When you make investments in information architecture it does a lot of things. First of all, there are multiple levels. You're actually making the lives of your employees and your customers easier. You're making it easier for your processes to to be optimized. You're making it easier for your business unit objectives to be achieved.
What this does is it really helps at multiple levels of the organization. You're getting business benefits, and you're also getting technology benefits. And of course, technology supports the business. So it's all about serving the customer. It's all about serving internal stakeholders. It's all about meeting the overall arching objectives of the organization.
What we're doing is we're having interventions at a level where we can improve a process, we can improve an information flow. I like to talk about information leverage points where you have information that needs to be accessed very quickly, or leveraged in different systems very quickly. And if there's friction in that process, you slow down a lot of other stuff.
When you think about single view of the customer, that requires a 360 degree view of your customer relationships. That requires that multiple systems are able to communicate and you're able to consolidate the signals, the digital body language, from your various tools and technologies in various touchpoints. So that you can have that understanding of all of the facets and details and nuances of the relationship, including the problems they've had before what their interests are, what they purchase, what they might purchase, what's going to make a better solution.
All of these things are important, both tactically and strategically. They're important short term, in terms of being able to improve a process. And they're very important long term and a long term basis by improving a business outcome.
What you're really trying to do is reduce technical debt. Because a lot of times, we build these systems in silos and we don't take that overarching perspective, that holistic point of view, we end up building in technical debt. Meaning we do work arounds so that we don't truly harmonize the architecture. We we have workarounds and fixes that actually slow down other processes. Maybe we don't document things correctly. Or maybe we maybe we do temporary architectures.
I once had an ecommerce client, at a meeting one of the tech people said, well, it's just a drop down, we can we can put anything in now and change it later. It's like, no, no, the point is to fix it now and to put in what you need now and to derive those principles. Because if you just push it off to later, there's going to be all sorts of downstream effects and all sorts of costs and all sorts sorts of friction.
So we really need to do this stuff, this hard work up front, set up the governance processes, set up the enterprise information structures, set up that architecture, bring in those stakeholder groups, do the process analysis, do the use case analysis. And all of that will contribute to building that solid foundation. Remember, information architecture is foundational to everything else that happens in the organization. Without that solid foundation, everything else is going to be at risk of problematic or increased technical debt or increase our operating costs.
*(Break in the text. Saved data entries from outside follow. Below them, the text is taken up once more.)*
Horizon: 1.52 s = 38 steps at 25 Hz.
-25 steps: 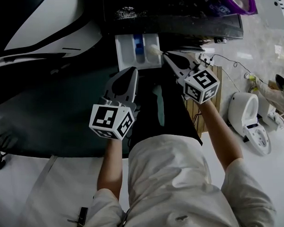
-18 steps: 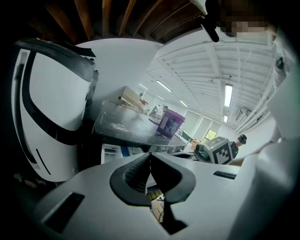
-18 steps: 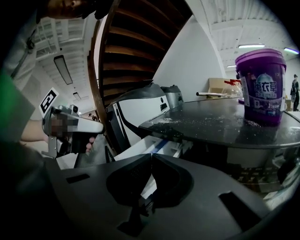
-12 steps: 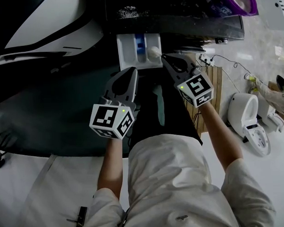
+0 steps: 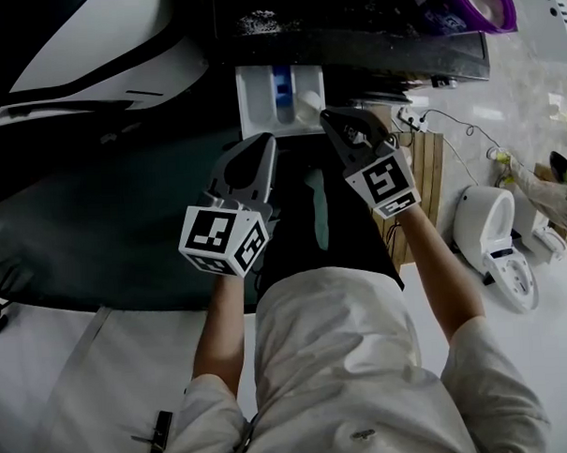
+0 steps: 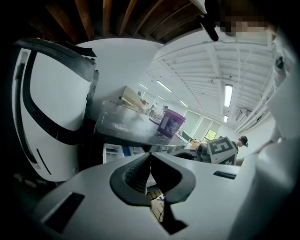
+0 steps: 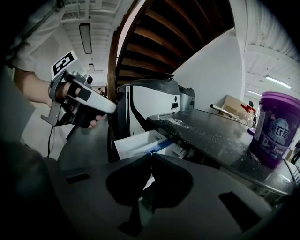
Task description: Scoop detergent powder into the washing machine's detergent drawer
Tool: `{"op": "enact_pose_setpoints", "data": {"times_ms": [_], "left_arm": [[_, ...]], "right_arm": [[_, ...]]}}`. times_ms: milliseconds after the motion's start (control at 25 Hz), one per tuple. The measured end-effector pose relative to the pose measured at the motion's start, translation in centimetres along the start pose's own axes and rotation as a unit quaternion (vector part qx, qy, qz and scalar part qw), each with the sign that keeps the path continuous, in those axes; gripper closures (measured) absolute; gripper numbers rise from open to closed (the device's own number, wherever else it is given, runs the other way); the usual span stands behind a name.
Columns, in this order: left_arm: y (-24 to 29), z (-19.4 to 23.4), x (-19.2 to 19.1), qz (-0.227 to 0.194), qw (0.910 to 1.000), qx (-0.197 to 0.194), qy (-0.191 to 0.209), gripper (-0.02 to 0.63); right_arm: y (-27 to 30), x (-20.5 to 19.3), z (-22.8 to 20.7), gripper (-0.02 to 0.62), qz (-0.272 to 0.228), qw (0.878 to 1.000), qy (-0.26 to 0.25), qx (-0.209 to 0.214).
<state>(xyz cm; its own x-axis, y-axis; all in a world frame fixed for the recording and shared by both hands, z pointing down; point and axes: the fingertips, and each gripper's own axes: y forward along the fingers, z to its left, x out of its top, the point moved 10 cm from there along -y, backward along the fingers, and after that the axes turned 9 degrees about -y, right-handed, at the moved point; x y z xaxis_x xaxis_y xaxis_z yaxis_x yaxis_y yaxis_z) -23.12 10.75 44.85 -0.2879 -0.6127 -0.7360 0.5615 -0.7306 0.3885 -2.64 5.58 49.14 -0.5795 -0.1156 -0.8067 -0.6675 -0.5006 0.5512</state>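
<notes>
**Scoop at the open detergent drawer**

Head view: the washing machine's detergent drawer (image 5: 259, 105) stood pulled out, white with a blue insert in the middle. The right gripper (image 5: 328, 117) reached to the drawer's right-hand compartment. Its tongs were closed on the handle of a pale scoop (image 5: 308, 101), whose bowl lay over that compartment. Right gripper view: the tong tips met, with a thin pale strip showing in the gap behind them.

The left gripper (image 5: 260, 140) hung just below the drawer front, apart from it. Left gripper view: its tongs were pressed together, nothing between them.

A purple detergent tub (image 7: 274, 126) stood on the machine's dark top (image 7: 211, 136). White powder (image 7: 180, 123) was scattered over that top towards its far end.
</notes>
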Motion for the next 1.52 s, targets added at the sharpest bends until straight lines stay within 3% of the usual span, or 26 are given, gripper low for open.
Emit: {"op": "enact_pose_setpoints", "data": {"times_ms": [360, 960, 1520], "left_arm": [[0.0, -0.1, -0.2, 0.002, 1.0, -0.001, -0.001, 0.586], [-0.4, -0.3, -0.4, -0.002, 1.0, 0.003, -0.002, 0.586], [-0.8, -0.1, 0.1, -0.01, 0.9999, 0.003, 0.001, 0.586]], "right_arm": [[0.1, 0.4, 1.4, 0.588, 0.024, 0.994, -0.108, -0.013], [0.1, 1.0, 2.7, 0.588, 0.044, 0.975, -0.217, -0.033], [-0.9, 2.1, 1.9, 0.588, 0.032, 0.983, -0.174, -0.051]]}}
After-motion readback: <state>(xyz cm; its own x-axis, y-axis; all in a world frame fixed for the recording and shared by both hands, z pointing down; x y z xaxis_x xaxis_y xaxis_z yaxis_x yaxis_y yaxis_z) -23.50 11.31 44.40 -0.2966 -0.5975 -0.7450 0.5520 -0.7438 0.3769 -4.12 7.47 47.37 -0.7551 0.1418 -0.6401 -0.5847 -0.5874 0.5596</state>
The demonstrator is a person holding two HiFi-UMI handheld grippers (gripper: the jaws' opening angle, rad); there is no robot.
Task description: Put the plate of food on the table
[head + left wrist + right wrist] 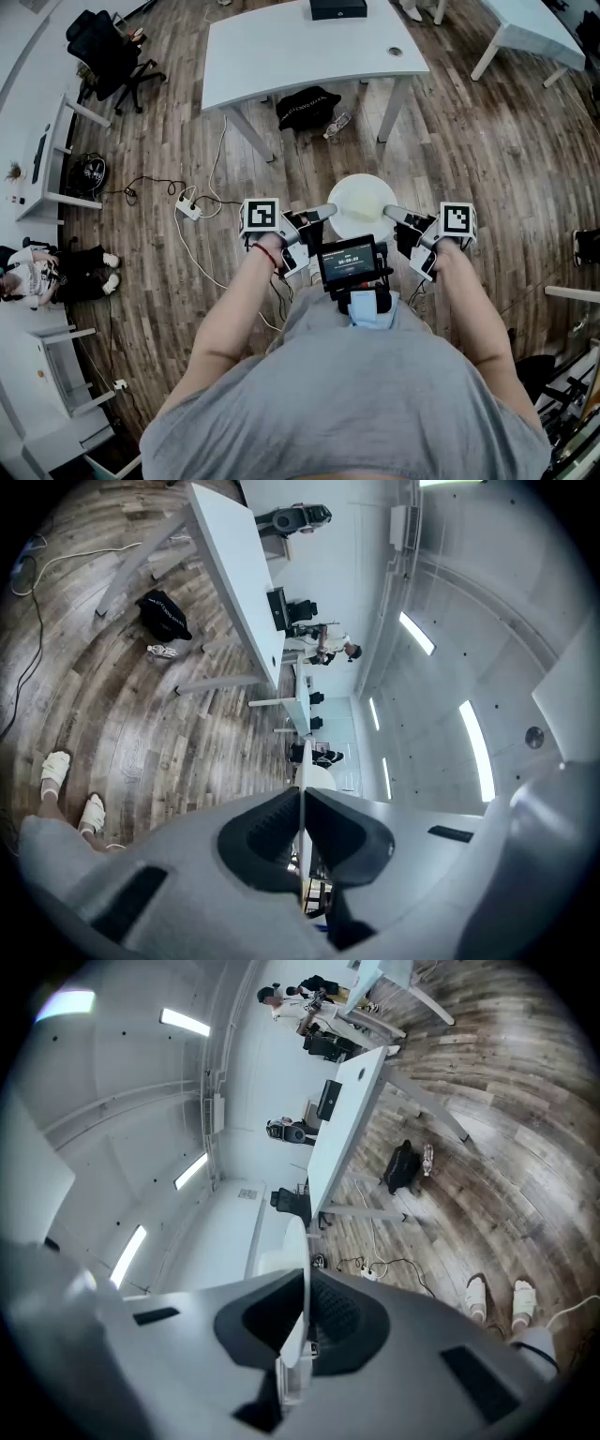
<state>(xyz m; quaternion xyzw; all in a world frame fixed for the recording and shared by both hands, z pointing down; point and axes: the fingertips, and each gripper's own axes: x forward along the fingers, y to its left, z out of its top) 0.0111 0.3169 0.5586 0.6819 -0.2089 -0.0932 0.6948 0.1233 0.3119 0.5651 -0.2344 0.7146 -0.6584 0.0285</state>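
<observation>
In the head view a round pale plate (361, 206) is held level over the wooden floor in front of me, and I cannot make out any food on it. My left gripper (327, 212) is shut on its left rim, my right gripper (393, 214) on its right rim. Seen edge-on, the plate (303, 785) is a thin white line clamped between the dark pads of the left gripper (302, 819). In the right gripper view the plate (298, 1260) is likewise pinched in the right gripper (302, 1318). The white table (281, 52) stands ahead, apart from the plate.
A black bag (307, 106) and a bottle (337, 124) lie under the table, and a black box (337, 8) sits on its far edge. A power strip (188, 208) with cables lies to the left. An office chair (108, 52), a second table (530, 23) and a seated person (42, 274) are around.
</observation>
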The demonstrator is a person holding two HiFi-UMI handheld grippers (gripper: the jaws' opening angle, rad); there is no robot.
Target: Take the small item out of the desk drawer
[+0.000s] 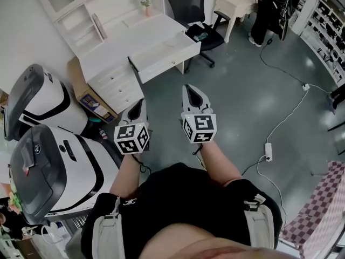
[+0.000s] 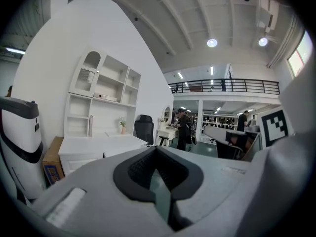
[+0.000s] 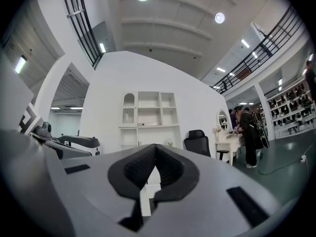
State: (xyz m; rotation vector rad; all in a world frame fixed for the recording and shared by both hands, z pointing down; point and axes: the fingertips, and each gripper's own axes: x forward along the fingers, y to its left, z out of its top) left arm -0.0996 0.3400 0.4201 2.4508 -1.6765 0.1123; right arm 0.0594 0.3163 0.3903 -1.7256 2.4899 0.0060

You know, one of the challenges is that many tech stacks are so complex, and they've been around for so long, that just keeping the lights on sucks up all of the budget. And what we want to do is get away from that the light should stay on, you know, without a lot of maintenance, and we should be able to do other things with that budget, like building new tools and building in innovation into our capabilities and changing that customer experience and smoothing and streamlining the flows of information internally. I always say you can't have acts of heroics, upstream internally in the organization and expect a seamless customer experience. Right? We need to streamline internal processes so that we can have that seamless customer experience that is personalized and contextualized.